Like many people, I have trouble picking a favorite movie, a favorite food or a favorite song. But I have always been able to pick a favorite possession:
My passport.
It has long been at the top of my list, ever since I got my first one as a teenager on a trip to Paris. I had never been overseas before, and at the airport, when I slid my passport under the glass, the French officer said,
“Vous ete Americain?”
And I said, “Oui.”
And he stamped my entrance to his country.
I know this sounds silly, but it made me feel as if someone had just opened the door to the world. This little blue book with my picture and my name was a passkey to new adventure. I open the pages and examined the stamp, the way a child examines a mirror when he loses his first tooth.
As the years passed, my passport grew fat. The summer I went to Europe with a college buddy, I collected the triangle stamp of British customs, the blue square stamp of Austria (with a little crest that says “Republik Osterreich”) and the very official looking black hexagon stamp of Bundesrepublik Deutschland West Germany which at the time was still separated from its eastern cousin.

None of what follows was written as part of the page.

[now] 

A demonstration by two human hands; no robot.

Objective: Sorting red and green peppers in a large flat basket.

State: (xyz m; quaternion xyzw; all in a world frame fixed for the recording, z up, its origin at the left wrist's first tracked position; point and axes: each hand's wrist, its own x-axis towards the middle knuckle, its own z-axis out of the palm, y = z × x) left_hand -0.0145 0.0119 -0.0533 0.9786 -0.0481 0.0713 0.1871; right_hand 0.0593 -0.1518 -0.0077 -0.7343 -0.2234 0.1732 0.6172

A few years later, I scooped up stamps from Ireland, Switzerland and Sweden, which, you may note, has three blue crowns in between the words
“Swedish” and “Customs.”
One time I entered the tiny republic of Liechtenstein, a country with fewer citizens than most American towns. They didn’t have a stamp at the border. I drove to the center of the capital city and paid 25 cents to get one.
“You’re nuts,” a friend said to me.
Maybe. But I got it. And years later, when I flipped through my passport, I saw the page with the Liechtenstein stamp and I laughed.
Been there, done that
This, of course, always has been the joy of passports. You can flip through them like a photo album to remind you of where you’ve been. And, even better than photos, they show the wear and tear of your travels. The corners fray. The pages crinkle. I keep my passport in my front pants pocket and it bends to fit my thigh. So to some degree, my passport is even shaped like me.
I like watching it age and fray, more than I like watching myself do the same. I love the way it fills with the colors and idiosyncrasies of the world. A stamp from Australia, a big country, appropriately, takes up the whole page. A stamp from Korea is in pink ink with four symbols I cannot recognize. I also have an ominous-looking stamp from East Germany with a handwritten signature from the border guard, who stood beside a German shepherd when he signed it. East Germany is history now. So my passport has permission to enter a country that no longer exists.
I love that. When time came for me to get a new passport, I was crushed. The woman at the agency told me to send in my old one, but I demanded that it be returned once a new one was issued. I put the old one in a drawer, then set out to fill the crisp pages of the new one with as many stamps as I could gather, inky proof that I had been places and seen things.
Brave new world
But now there is a problem. On a recent trip to Europe, I was reminded of a new trend. No visas required. Relaxed border control. In most cases, if they take your passport, they do not stamp it. And going between many countries, you don’t need one at all.
I was recently driving from Italy and Austria. At the Italian border, the guard, munching on a sandwich, simply waved me through, didn’t even want me to roll down the window. A few days later, on the return trip, I passed through the Austrian border without hitting the brake. No one was even in the booths.
This is the new detente. It is supposed to be for the good — and I’m sure, in a global sense, it is. But I miss the borders, the stamps, the guards who examined you closely before permitting your entry. It made the countries seem unique and more mysterious.
The truth is, today it is hard to tell Hamburg from Barcelona or Milan from Oslo. The world is melting more and more into one big city, with a Hard Rock Cafe, a Hilton and a Benetton store.
On this recent trip, out of frustration, I finally asked a guard if he would stamp my passport. He rolled his eyes, took out his stamp and delivered that sweet click-and-thump sound. Ba-chunk.
Then he handed it back and looked me over. I thought about explaining why this still meant so much to me. Instead I ran my fingers over the ink, smiled at the man, then put my passport in my pocket and moved on, feeling duly noted that I had indeed been somewhere special.